▶ _What you are asked to do_
Of the entries below, return exactly those lines that fall between the one containing "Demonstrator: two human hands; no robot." and the one containing "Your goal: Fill", the two end lines included.

▶ _Raw data_
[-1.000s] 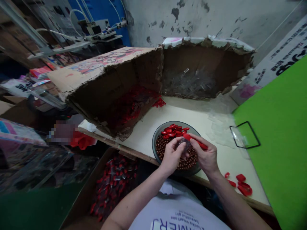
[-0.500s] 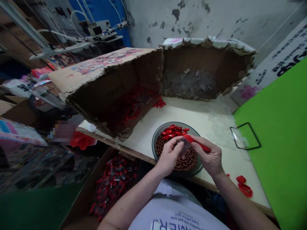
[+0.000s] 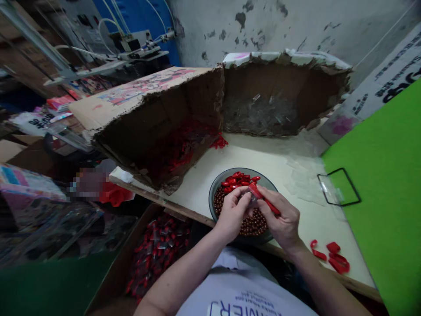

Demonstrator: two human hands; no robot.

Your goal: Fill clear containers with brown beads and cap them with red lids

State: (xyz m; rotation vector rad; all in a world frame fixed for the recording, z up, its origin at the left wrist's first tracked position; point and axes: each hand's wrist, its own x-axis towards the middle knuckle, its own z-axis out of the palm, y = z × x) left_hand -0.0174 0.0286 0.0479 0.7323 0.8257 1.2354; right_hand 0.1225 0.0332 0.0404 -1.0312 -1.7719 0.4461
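Note:
Both my hands meet over a round grey bowl (image 3: 213, 195) at the table's near edge. The bowl holds several small brown beads (image 3: 251, 224) and a heap of red plastic pieces (image 3: 238, 180) at its far side. My left hand (image 3: 232, 213) is closed, pinching a small clear plastic piece (image 3: 253, 201). My right hand (image 3: 283, 217) is closed on a long red plastic piece (image 3: 263, 199), its tip pressed against the clear piece.
Two torn cardboard boxes lie on their sides behind the bowl: one with red pieces (image 3: 177, 147), one with clear pieces (image 3: 263, 116). Loose red pieces (image 3: 330, 256) lie right. A green board (image 3: 384, 184) stands right. A box of filled packs (image 3: 158, 250) sits below the table.
My hands stayed over the bowl with small shifts. The red piece in my right hand has tilted and closed in on the clear piece held by my left.

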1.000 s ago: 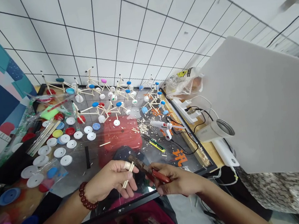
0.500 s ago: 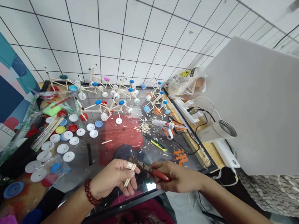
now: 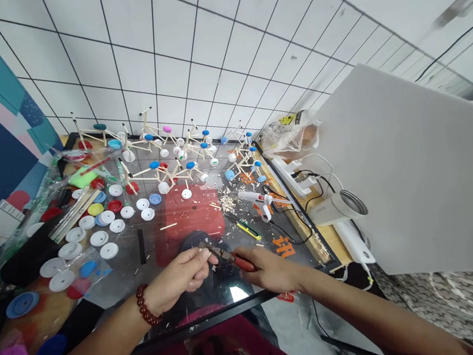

▶ _Completed exercise_
Demonstrator: two human hands; no robot.

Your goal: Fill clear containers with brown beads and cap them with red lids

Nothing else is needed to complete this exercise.